▸ **Work task**
In the records below, count every line that contains the word "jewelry" and report only the total.

▸ **Dataset content**

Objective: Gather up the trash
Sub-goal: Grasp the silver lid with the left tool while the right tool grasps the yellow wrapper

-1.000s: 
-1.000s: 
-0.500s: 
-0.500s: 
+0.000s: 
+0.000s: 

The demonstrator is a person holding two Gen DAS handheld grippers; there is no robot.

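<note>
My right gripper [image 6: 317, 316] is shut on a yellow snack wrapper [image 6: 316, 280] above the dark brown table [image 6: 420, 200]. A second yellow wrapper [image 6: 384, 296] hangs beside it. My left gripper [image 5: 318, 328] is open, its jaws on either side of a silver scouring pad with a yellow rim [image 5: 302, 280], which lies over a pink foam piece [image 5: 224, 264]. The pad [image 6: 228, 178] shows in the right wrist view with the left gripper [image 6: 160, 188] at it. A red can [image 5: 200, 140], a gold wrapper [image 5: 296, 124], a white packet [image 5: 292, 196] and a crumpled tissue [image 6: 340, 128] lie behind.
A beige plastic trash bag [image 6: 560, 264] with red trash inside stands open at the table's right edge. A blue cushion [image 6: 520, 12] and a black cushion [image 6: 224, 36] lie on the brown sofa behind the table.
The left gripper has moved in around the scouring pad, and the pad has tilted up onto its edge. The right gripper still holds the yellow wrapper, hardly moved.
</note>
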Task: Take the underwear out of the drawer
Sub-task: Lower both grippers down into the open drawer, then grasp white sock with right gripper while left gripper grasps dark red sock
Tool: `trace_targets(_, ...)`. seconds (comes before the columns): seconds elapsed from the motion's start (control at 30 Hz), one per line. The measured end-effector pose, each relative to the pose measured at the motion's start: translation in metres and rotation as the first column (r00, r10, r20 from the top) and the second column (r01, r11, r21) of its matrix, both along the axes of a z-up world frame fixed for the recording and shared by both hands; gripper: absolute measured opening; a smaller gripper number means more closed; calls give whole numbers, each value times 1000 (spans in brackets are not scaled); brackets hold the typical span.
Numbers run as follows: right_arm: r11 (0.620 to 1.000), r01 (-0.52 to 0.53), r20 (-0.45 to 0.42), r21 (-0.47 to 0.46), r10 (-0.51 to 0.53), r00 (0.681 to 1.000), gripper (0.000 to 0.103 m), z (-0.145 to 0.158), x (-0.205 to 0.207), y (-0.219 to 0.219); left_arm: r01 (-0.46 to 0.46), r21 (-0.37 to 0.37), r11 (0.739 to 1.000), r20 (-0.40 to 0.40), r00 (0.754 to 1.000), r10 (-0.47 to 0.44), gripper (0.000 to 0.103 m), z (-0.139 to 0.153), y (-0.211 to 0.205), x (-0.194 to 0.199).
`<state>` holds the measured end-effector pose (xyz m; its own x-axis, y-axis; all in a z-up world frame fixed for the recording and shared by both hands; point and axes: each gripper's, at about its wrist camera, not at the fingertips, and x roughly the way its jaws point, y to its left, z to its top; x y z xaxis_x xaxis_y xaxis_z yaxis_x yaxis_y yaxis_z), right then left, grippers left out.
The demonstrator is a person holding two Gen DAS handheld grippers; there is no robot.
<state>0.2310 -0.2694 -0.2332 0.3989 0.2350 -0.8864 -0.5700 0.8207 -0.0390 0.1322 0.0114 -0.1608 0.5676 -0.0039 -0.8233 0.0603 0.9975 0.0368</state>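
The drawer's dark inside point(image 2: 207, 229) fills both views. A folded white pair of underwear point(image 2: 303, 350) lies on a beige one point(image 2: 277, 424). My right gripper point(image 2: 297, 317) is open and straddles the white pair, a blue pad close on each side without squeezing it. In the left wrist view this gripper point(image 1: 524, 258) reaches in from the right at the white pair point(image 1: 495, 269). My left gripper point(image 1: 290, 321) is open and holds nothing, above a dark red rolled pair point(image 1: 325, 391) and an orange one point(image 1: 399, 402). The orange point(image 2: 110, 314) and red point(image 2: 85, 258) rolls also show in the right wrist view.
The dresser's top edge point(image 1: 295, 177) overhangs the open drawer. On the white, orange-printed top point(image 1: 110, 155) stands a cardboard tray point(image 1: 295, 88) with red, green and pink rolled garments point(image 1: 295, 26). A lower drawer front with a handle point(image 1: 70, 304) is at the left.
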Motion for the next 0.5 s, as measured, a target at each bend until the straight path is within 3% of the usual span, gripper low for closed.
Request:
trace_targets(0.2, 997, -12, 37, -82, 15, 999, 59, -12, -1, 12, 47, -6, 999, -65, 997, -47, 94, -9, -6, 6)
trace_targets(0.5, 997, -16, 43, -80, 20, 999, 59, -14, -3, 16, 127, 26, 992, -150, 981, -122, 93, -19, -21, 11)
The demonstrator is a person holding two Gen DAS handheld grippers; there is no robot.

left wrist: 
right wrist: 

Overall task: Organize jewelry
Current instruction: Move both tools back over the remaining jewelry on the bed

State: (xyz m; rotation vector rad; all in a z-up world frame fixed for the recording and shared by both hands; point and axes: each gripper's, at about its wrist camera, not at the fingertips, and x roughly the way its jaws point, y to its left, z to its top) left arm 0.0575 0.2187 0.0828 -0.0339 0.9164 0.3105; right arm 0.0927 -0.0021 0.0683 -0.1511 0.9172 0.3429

▸ **Answer space**
2